Qu’est-ce donc que le génie ?
De grands penseurs du 20e siècle se sont arrêtés à cette question.
Immédiatement, Arthur Kœstler et Vladimir Jankélévitch me viennent.
Le philologue, latiniste et historien français Pierre de Labriolle, lui, séjournant de 1898 à 1901 à l’Université Laval de Montréal, y va d’une interprétation qui est pas mal du tout.
Le génie est essentiellement créateur, le talent suit des voies tracées. Le génie est avant tout lui-même. Racine, dans ses deux premières pièces, fait d’abord du Corneille, mais après Andromaque, il fait du Racine, il est lui-même, il a du génie ; Hugo en commençant d’abord par imiter Châteaubriand ne fit preuve que de talent, mais lorsqu’en 1826 il secoua cette tutelle pour devenir soi, il montra son génie.
Cette faculté d’invention procède d’abord de l’imagination qui est ou créatrice ou reproductrice.
L’imagination est reproductrice lorsque l’on se représente des objets déjà connus ou vus antérieurement. Elle est créatrice ou active lorsqu’elle reproduit des idées ou des images nouvelles en combinant des idées déjà acquises.

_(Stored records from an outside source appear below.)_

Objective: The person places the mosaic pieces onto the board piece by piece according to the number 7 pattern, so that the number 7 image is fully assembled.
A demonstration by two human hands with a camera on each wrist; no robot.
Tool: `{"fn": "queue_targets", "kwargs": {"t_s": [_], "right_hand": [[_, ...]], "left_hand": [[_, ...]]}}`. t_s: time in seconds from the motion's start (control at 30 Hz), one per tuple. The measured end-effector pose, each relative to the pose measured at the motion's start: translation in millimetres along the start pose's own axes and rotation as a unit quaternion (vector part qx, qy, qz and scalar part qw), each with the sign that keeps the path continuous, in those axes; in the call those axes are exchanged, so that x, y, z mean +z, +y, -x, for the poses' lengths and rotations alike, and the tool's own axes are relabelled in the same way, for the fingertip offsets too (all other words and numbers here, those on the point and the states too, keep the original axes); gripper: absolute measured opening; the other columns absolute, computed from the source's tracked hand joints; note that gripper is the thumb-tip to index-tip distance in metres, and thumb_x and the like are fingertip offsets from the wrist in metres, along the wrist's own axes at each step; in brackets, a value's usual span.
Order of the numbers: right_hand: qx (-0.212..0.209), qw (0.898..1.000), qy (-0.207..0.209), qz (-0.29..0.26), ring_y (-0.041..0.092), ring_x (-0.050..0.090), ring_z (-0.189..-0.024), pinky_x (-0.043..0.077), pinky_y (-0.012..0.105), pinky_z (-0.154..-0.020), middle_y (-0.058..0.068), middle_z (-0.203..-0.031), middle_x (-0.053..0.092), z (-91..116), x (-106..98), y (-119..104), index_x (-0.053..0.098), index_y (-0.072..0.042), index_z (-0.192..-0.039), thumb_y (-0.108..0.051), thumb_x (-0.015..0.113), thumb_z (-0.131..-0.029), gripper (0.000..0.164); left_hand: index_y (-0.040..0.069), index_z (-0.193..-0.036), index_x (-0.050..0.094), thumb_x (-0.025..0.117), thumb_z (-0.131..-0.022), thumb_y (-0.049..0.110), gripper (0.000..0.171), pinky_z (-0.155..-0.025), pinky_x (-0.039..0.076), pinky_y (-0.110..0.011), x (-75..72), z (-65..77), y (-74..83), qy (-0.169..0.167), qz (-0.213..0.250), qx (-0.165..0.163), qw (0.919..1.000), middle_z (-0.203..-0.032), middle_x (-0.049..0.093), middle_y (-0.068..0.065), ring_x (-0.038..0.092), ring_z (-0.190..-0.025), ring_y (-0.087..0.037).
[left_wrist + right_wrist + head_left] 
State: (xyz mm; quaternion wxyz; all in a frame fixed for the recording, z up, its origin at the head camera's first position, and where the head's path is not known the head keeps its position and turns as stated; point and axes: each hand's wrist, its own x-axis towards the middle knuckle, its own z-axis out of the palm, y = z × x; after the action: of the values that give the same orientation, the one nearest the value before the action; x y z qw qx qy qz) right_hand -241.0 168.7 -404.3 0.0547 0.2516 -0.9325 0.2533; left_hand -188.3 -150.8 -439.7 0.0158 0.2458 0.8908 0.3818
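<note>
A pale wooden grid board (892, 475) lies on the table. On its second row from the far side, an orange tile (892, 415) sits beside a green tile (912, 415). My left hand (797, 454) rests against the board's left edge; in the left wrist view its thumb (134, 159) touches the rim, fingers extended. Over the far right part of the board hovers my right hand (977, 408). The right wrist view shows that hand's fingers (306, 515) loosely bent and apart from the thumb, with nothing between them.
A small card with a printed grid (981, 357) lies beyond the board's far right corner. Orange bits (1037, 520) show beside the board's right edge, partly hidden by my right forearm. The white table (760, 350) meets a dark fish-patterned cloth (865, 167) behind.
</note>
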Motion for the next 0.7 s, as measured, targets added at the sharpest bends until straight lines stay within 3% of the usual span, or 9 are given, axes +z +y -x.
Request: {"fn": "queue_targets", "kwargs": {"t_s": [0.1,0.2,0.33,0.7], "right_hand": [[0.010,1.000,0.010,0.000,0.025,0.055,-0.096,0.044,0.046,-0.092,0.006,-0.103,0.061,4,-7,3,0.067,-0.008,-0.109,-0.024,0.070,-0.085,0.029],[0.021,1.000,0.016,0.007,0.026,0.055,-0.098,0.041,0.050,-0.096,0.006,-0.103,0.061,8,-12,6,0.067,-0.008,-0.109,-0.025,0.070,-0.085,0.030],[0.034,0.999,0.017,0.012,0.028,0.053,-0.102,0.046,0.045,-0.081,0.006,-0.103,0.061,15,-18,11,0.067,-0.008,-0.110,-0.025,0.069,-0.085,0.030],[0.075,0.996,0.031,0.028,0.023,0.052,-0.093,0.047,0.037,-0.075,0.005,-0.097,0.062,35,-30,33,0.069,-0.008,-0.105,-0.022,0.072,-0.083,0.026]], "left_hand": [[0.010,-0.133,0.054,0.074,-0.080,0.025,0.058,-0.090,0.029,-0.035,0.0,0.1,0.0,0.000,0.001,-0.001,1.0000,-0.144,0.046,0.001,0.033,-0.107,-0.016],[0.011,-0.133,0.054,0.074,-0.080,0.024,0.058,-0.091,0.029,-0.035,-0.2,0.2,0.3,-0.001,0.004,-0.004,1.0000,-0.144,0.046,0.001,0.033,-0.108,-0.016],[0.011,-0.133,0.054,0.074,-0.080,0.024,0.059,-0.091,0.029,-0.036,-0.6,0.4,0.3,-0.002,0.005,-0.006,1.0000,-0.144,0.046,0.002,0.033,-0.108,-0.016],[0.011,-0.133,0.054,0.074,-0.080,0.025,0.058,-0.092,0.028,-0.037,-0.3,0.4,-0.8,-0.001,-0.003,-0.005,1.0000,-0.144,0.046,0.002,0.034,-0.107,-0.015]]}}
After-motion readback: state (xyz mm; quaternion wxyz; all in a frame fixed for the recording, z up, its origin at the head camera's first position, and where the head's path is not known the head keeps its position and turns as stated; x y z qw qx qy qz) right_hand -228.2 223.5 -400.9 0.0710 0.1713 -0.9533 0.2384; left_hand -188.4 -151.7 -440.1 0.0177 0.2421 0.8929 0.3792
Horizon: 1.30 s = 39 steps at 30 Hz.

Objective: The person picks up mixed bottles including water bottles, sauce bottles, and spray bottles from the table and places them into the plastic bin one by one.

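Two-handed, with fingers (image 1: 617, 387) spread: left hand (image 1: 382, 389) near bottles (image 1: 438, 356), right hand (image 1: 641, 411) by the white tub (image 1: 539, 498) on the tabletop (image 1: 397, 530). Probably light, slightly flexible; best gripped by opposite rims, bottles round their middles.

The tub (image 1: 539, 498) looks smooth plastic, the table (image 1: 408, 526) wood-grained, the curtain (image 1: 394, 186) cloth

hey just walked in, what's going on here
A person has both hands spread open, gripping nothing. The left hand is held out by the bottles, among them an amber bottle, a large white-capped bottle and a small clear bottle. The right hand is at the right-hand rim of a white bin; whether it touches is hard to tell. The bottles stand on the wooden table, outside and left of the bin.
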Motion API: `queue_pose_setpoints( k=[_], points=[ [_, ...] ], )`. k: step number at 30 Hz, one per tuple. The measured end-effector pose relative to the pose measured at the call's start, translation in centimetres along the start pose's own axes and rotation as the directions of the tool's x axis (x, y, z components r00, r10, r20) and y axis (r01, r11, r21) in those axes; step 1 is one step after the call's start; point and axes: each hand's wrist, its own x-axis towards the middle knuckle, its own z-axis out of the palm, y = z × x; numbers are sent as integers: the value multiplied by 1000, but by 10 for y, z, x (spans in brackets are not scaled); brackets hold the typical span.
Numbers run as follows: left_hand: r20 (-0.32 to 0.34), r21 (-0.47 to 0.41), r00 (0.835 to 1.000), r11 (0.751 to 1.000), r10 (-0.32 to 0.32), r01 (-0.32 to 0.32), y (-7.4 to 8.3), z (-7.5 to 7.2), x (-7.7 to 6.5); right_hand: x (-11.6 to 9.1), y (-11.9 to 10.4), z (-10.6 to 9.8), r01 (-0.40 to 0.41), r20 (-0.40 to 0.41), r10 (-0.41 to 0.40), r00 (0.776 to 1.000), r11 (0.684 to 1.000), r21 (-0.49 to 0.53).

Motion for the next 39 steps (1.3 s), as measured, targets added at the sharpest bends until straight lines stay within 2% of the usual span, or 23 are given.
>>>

Au fond du génie, il y a toujours de l’imagination créatrice. Tous les détails n’apparaissent pas du premier coup. Il surgit d’abord une idée propre à l’homme de génie, qui adapte, ajuste et polit cette idée.
Dans le domaine de la science, l’homme de génie doit également plus à l’imagination qu’au raisonnement, témoins Galilée qui inventa le pendule en voyant osciller la lampe de la Cathédrale de Pise, et Newton qui résolut le problème de l’attraction de la terre en voyant tomber une pomme d’un arbre. […]
L’inspiration qui anime les grands écrivains et les grands créateurs, et que l’on peut comparer avec Buffon, à un coup d’électricité, ne dépend pas de la volonté individuelle. D’un autre côté, il n’est pas inutile de la solliciter comme Rousseau qui écrivait toujours la tête échauffée par un soleil de plomb.
Tous les grands créateurs ont eu leurs moments de stérilité. C’est ce qui fait que l’on trouve chez eux des banalités à côté de si belles choses. Quand l’inspiration s’empare d’un écrivain, elle agit par une sorte de poussée intérieure qui force à créer. L’inspiration s’accorde avec certains états physiologiques.
Mais, en résumé, le génie n’a jamais pu être scientifiquement expliqué. Là où il y a le génie littéraire ou scientifique, il y a toujours force d’imagination créatrice accompagnée d’énergie et d’inspiration.
La Presse (Montréal), 12 février 1901.
À nouveau; toujours le même constat : la route du génie n’est pas celle de la raison, promue par Aristote et Descartes. C’est bien plutôt l’imagination créatrice.
Très intéressant propos effectivement. D’ailleurs, je m’intéresse depuis peu à Jankélévitch, surtout pour ses réflexions sur le temps présent et l’étonnement. D’ailleurs, la BNF (http://www.bnf.fr/fr/evenements_et_culture/anx_expositions/f.v_jankelevitch.html) propose une expo sur lui ces jours-ci.
Voir aussi ce récent petit reportage de France Culture : https://www.franceculture.fr/emissions/le-journal-de-la-philo/presences-de-jankelevitch
O ! Merci pour ces références ! je vais m’y rendre. Ce Jankélévitch est vraiment un grand penseur du 20e siècle.
Formidables, ces deux références à Jankélévitch. Pour qui veut vraiment avoir une bonne idée de ce penseur, voilà beaucoup de matière. Merci beaucoup.
Pour Jankélévitch, j’ai mis son livre « L’Aventure, l’ennui, le sérieux » sur ma liste à lire : https://www.goodreads.com/book/show/12246095-l-aventure-l-ennui-le-s-rieux
Manifestement, le discours qu’on tient dans l’annonce de ce livre nous laisse croire que, vraiment, il faut être attentif à cet ouvrage. Je m’informe s’il est disponible dans mon coin de pays.